墨迹还没干透,我的手就抖得不像话了。
退婚书摊在案上,“两不相欠,各自婚嫁”八个字写得歪歪扭扭,最后一笔拖出长长的尾巴,像条死蛇。我盯着那条墨痕看了三秒,突然觉得好笑——连字都知道这段姻缘是该死的。
“姑娘,您真要退?”青禾端着茶进来,眼睛红红的,像只兔子,“侯府那边……公子爷怕是要闹。”
“闹?”我把退婚书折好,塞进信封,“他谭继恩有什么脸闹?一个月前他当着满京城的才子说我‘一个庶女,配不上谭家嫡长子的身份’的时候,怎么不想想今天?”
我站起来,把信塞给青禾:“送去侯府。亲手交给谭继恩,别给门房。”
青禾咬着嘴唇接了,转身要走,又被我叫住。
“等等。”我从妆奁底下翻出一块玉佩,成色不算顶好,是我娘留给我的唯一遗物。我把它系在信上,“告诉他,定亲信物一并退还,两清了。”
青禾走了之后,我坐在窗前发了很久的呆。
说实话,我心里不是不疼的。
三年前他骑马来府上提亲,穿一身月白长衫,在满院桃花底下朝我笑,说:“祝青栀,我娶你,不是因为你爹是侯爷,是因为我喜欢你。”
我那时候信了。
十五岁的姑娘,哪知道男人的嘴是骗人的鬼?我只知道他的手很暖,他的眼睛很亮,他说喜欢我的时候,声音低低的,像是在说什么了不得的秘密。
后来我才知道,那确实是秘密——他喜欢的不是我,是我爹手里的兵权。
我爹镇南侯祝远山,手握三万西南铁骑,那是先帝留给当今圣上的底气。谭家想要拉拢我爹,最好的办法就是联姻。可惜我爹只有两个女儿,嫡女祝青鸾早嫁给安国公府世子了,剩下的只有我这个庶女。
谭继恩来提亲的那天,我爹在书房里坐了整整一夜。
第二天他问我:“青栀,你愿意吗?”
我说:“愿意。”
我爹看了我很久,叹了口气,说:“苦了你了。”
我当时不懂他为什么说苦。后来懂了——谭继恩从来就没看得起过我。他娶我,是不得已。我嫁他,是高攀。
订婚三年,他带我去赴宴,从不向人介绍我是他的未婚妻。有人问起,他只说“祝侯爷的二姑娘”,好像我的名字是什么见不得人的东西。
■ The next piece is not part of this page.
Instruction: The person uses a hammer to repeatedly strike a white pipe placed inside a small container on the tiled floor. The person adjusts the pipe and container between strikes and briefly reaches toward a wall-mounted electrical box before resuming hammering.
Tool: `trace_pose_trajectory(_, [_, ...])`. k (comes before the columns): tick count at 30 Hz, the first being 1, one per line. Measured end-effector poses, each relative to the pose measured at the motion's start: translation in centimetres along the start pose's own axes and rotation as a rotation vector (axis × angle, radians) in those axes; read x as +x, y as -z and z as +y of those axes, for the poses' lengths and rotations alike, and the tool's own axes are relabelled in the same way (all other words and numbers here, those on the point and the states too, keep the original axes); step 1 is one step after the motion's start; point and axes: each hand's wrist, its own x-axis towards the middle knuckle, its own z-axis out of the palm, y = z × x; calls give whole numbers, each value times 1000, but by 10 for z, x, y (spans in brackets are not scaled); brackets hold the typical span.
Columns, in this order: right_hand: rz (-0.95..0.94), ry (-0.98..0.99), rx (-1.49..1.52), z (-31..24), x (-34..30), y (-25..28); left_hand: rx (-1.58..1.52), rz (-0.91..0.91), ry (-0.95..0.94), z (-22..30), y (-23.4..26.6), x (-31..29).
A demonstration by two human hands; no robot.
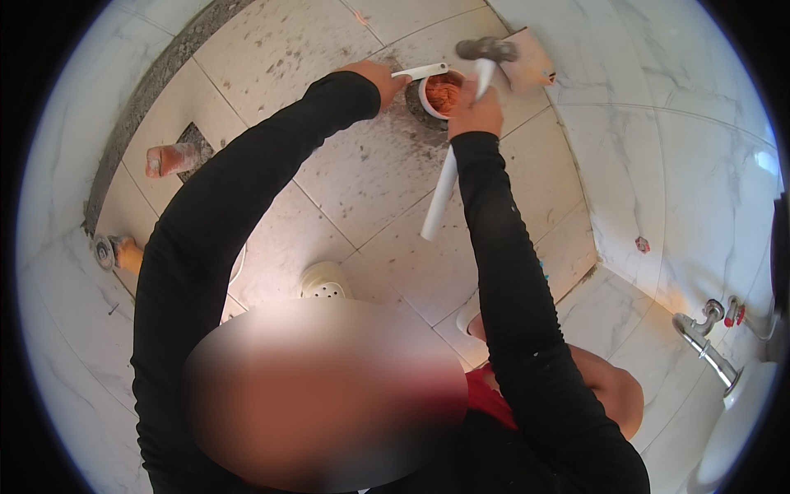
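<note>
My right hand (477, 113) is closed around the white handle of a hammer (441, 198). The dark hammer head, smeared by motion, is above the floor just beyond that hand. In my left hand (374, 78) is a flat white strip-like tool (424, 71) with a small hole at its end; its exact kind does not show. The strip's end lies over the rim of a round white pipe mouth or tub (425, 102). Inside this ring sits rough orange-brown material (444, 93). Grey rubble surrounds its base, and my right hand partly covers its right side.
A pale slab-like piece (531, 64) leans by the right wall. To the left, a reddish-brown pipe-like piece (171, 160) lies by a square floor hole (194, 144). An angle grinder (117, 253) rests at the left wall. Chrome plumbing (706, 350) juts out at right.
</note>
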Motion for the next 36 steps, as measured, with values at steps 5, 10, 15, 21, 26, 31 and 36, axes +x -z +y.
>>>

京城里的贵女们背地里叫我“攀高枝的庶女”,当着我面也敢阴阳怪气:“到底是庶出,礼数就是差些。”
我忍了三年。
上个月琼林宴,谭继恩喝多了酒,当着新科进士们的面,大声说了那句让我刻骨铭心的话:“祝青栀不过是个庶女,配不上我谭家嫡长子的身份。要不是我爹压着,谁要娶她?”
满堂哄笑。
有人问他:“那你还娶不娶?”
他灌了口酒,笑得轻佻:“娶啊,娶回来当个摆设就是了。庶女嘛,不就这点用处?”
我当时就站在屏风后面。
青禾气得浑身发抖,要冲出去理论,被我死死拽住了。我拽着她,指甲掐进自己掌心里,疼得我直冒冷汗,但我一声没吭。
我转身走了。
回去的路上,我一直在想一个问题:我为什么要受这个气?
我祝青栀虽然是庶出,但我爹是镇南侯,我娘虽然去世得早,但她活着的时候是侯府最得宠的姨娘。我在侯府长大,吃穿用度从不比嫡姐差,我爹疼我疼得要命,连嫡母都不敢给我脸色看。
我凭什么要被一个破侯府的破嫡长子瞧不起?
谭家是侯府,我家也是侯府。他爹是侯爷,我爹也是侯爷。他谭继恩是嫡长子,我还是我爹最疼的女儿呢。
想通了之后,我直接去找了我爹。
“爹,我要退婚。”
我爹正在书房看军报,闻言抬起头来,看了我很久。然后他放下军报,说了一个字:“好。”
就这么简单。
他一个字都没问为什么。我知道他什么都知道,侯爷的女儿被人当众羞辱,这种事瞒不住他。他只是等着我自己来做决定。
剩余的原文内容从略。